WORK INSTRUCTION: Each line from the one that contains "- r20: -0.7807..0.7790" down to the last line of the material should be retyped exactly as it stands.

DATASET EXTRACT:
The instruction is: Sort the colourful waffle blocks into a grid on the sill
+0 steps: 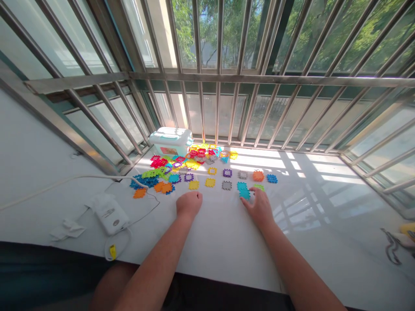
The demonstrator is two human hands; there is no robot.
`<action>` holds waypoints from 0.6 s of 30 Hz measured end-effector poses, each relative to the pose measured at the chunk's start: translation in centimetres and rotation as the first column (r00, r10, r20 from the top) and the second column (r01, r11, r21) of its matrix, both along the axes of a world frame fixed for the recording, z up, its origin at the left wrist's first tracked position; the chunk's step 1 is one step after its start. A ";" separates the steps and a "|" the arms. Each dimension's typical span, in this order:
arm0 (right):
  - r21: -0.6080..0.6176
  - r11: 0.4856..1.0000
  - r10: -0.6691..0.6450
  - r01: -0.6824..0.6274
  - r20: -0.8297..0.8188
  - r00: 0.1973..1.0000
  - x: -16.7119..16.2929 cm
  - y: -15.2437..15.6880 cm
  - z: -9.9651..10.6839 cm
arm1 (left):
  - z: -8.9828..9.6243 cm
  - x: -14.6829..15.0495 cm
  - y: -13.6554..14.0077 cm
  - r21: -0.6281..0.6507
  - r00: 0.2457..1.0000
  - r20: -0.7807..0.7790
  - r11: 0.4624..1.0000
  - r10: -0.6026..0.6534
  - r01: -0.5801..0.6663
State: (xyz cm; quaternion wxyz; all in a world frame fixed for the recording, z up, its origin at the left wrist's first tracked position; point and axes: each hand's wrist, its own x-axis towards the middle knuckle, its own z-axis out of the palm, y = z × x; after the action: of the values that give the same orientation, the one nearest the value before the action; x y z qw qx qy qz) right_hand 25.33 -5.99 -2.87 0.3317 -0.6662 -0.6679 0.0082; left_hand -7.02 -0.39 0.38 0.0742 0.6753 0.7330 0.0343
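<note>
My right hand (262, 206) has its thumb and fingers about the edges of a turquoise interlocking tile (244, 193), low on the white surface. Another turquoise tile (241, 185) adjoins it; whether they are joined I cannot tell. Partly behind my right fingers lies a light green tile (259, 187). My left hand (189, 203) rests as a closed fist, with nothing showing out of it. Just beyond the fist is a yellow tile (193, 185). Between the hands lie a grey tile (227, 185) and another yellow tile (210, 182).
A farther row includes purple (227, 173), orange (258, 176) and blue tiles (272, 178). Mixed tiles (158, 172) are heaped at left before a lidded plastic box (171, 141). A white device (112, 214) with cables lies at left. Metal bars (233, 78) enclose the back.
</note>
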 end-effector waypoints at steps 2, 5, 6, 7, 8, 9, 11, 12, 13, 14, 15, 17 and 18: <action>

YOUR SOLUTION:
  - r20: -0.7807..0.7790
  - r11: 0.4624..1.0000
  - r10: -0.6026..0.6534
  - r01: -0.5801..0.6663
State: (xyz cm; quaternion wxyz; all in a world frame fixed for the recording, z up, its origin at the left wrist's first tracked position; point and axes: each hand's wrist, its own x-axis towards the middle knuckle, its own z-axis out of the palm, y = z × x; after the action: of the values that give the same orientation, the one nearest the value before the action; x y z qw qx qy qz) right_hand 25.33 -5.99 -2.87 0.3317 -0.6662 -0.6679 0.0082; left_hand -7.02 -0.39 0.38 0.0742 0.6753 0.7330 0.0343
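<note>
My right hand (262, 206) has its thumb and fingers about the edges of a turquoise interlocking tile (244, 193), low on the white surface. Another turquoise tile (241, 185) adjoins it; whether they are joined I cannot tell. Partly behind my right fingers lies a light green tile (259, 187). My left hand (189, 203) rests as a closed fist, with nothing showing out of it. Just beyond the fist is a yellow tile (193, 185). Between the hands lie a grey tile (227, 185) and another yellow tile (210, 182).
A farther row includes purple (227, 173), orange (258, 176) and blue tiles (272, 178). Mixed tiles (158, 172) are heaped at left before a lidded plastic box (171, 141). A white device (112, 214) with cables lies at left. Metal bars (233, 78) enclose the back.
</note>
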 end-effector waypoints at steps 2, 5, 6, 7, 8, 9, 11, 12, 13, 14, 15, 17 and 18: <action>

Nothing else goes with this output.